The civil war in Syria, ongoing since 2011, is increasingly involving other nations.

On Feb. 7, a US air strike against pro-government Syrian forces in eastern Syria resulted in the deaths of up to 100 Russian mercenaries, with Russian sources saying it was only five. Though the Russian military has conducted air strikes in support of the Syrian government, officially it has no military on the ground. 

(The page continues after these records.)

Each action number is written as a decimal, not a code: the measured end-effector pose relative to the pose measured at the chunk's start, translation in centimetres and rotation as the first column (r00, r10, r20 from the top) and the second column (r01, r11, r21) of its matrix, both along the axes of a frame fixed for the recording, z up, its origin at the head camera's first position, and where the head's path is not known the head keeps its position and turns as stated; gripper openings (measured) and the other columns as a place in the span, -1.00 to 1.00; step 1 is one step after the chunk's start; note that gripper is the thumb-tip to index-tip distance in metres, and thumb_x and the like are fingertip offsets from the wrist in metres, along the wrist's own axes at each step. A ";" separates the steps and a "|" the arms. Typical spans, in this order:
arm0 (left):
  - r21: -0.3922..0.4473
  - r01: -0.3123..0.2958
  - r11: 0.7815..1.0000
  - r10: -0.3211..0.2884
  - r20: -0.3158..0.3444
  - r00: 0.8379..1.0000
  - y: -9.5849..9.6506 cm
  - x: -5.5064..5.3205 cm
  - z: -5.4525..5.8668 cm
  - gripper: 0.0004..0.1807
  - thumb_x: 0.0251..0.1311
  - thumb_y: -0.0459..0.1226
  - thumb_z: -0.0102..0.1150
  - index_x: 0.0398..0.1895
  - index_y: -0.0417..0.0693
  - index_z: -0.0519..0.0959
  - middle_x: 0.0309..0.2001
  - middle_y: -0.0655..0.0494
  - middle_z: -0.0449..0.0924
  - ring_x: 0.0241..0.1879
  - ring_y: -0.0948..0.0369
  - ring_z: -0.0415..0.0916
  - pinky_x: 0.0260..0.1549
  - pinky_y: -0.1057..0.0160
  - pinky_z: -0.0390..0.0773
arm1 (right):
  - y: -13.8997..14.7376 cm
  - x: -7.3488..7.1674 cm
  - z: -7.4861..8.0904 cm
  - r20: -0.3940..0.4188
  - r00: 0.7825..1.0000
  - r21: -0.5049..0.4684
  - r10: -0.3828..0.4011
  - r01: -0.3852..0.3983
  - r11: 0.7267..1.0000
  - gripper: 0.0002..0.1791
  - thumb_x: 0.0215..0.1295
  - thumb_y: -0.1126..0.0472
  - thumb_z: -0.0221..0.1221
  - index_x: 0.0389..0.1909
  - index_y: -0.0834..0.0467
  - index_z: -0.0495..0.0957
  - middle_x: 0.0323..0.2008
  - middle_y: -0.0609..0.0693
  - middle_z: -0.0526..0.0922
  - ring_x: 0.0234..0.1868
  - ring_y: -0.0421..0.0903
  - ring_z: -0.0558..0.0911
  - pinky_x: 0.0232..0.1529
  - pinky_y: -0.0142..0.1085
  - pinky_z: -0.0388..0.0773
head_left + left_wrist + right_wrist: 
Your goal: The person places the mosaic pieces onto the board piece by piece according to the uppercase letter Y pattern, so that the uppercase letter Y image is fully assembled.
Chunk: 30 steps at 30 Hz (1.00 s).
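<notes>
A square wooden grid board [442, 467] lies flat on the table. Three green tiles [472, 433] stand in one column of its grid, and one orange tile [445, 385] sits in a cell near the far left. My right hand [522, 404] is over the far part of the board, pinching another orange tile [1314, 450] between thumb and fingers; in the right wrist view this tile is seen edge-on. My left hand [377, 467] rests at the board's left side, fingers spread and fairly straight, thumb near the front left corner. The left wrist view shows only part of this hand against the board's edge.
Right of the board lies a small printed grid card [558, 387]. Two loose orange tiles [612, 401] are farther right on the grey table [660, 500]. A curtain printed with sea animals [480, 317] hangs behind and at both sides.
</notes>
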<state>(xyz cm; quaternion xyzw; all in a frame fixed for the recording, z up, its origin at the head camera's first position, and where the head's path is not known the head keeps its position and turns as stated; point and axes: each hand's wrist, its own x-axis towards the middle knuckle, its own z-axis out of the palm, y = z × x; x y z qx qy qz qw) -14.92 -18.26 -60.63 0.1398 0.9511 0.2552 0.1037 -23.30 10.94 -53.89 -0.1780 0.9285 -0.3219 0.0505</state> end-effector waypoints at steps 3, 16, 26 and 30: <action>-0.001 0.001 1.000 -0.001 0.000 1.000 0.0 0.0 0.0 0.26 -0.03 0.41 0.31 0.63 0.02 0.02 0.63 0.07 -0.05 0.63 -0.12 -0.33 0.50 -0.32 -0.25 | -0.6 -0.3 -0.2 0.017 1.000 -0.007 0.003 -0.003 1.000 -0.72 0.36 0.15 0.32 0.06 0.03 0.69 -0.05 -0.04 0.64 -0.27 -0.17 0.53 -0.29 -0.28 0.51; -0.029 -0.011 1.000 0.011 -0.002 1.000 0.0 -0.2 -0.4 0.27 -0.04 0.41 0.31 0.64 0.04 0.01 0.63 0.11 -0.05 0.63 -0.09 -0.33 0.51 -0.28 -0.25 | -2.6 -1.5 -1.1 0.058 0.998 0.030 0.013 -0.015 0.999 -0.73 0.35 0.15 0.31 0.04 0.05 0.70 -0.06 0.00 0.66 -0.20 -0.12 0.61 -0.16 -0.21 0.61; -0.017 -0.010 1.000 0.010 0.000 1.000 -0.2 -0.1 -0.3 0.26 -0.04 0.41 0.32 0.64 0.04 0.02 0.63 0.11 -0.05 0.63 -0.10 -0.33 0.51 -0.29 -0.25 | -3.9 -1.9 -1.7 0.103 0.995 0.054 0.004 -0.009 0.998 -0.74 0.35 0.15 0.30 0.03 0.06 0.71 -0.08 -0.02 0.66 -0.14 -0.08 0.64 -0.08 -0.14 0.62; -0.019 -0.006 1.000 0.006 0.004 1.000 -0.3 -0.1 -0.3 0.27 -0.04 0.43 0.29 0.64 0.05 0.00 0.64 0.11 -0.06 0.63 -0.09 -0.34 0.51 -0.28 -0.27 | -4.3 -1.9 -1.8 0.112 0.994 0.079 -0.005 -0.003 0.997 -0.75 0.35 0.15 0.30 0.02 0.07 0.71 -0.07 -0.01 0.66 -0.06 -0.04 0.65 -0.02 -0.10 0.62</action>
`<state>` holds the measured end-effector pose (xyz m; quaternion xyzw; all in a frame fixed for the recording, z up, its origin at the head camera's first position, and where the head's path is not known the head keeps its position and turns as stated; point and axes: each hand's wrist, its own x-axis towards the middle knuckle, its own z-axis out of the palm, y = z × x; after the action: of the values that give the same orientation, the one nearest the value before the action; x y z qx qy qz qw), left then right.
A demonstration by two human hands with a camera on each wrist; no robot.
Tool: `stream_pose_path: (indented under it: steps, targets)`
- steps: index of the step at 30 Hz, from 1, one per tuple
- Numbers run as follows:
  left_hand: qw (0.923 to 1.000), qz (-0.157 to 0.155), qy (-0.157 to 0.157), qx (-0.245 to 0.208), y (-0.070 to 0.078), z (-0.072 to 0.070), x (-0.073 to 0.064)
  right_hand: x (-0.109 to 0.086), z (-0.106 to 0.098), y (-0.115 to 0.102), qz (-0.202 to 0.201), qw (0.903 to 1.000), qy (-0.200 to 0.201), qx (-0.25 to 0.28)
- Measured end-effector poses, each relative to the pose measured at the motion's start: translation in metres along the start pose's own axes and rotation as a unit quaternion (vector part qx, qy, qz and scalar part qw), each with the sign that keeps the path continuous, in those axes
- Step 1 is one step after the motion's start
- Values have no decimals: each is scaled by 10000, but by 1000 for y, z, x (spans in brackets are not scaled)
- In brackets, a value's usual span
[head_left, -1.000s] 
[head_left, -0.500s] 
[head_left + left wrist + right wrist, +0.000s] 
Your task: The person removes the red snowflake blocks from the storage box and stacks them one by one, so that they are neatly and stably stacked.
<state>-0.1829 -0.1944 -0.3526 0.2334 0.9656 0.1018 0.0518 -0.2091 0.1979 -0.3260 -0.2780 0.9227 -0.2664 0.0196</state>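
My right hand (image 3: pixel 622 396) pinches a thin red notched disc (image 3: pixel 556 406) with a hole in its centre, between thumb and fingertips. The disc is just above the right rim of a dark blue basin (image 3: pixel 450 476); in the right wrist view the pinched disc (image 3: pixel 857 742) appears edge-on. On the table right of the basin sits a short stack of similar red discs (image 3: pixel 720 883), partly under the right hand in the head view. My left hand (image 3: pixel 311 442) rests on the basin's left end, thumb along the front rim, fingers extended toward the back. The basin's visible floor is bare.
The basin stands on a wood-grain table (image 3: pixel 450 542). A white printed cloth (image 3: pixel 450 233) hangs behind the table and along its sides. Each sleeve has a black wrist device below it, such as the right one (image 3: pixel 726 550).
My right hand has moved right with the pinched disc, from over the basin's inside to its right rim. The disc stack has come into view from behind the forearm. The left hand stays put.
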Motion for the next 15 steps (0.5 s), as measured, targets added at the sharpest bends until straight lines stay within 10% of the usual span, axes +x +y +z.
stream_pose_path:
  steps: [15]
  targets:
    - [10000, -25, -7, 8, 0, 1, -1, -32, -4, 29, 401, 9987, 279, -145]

On Feb. 11, an Iranian-made drone entered Israeli air space from Syria and was shot down. In response, Israeli jets targeted Iranian military outposts in Syria, including the area from which the drone was suspected to have taken off. One Israeli jet was downed by antiaircraft fire, with the pilot ejecting safely onto Israeli soil. 

Israeli Prime Minister Benjamin Netanyahu warned that Israel would attack Iran if Iran made any further incursions into Israel. Iran warned that it would “burn Tel Aviv to the ground” if Israel attacked any Iranian site.

On Feb. 20, pro-government Syrian forces entered the Kurdish-controlled region of Afrin at the behest of Kurds to help repel the Turkish military. Turkey had sent troops into Syria to attack Kurdish positions there. Turkey had warned that it would attack Syrian troops if they defended Kurdish positions, and it did shell the envoys of troops coming to assist the Kurds. On March 4, a Turkish air strike killed 36 Syrian troops in Afrin.

Meanwhile, in the rebel-held Damascus suburb of Ghouta, more than 500 civilians have been killed, including at least 50 children, and more than 1,000 have been injured in air and artillery strikes by the Syrian military that began on Feb. 20. A Syrian spokesperson described the attacks as “precision,” targeting only rebel troops. However, a UN report from the ground indicated that at least six hospitals were deliberately hit.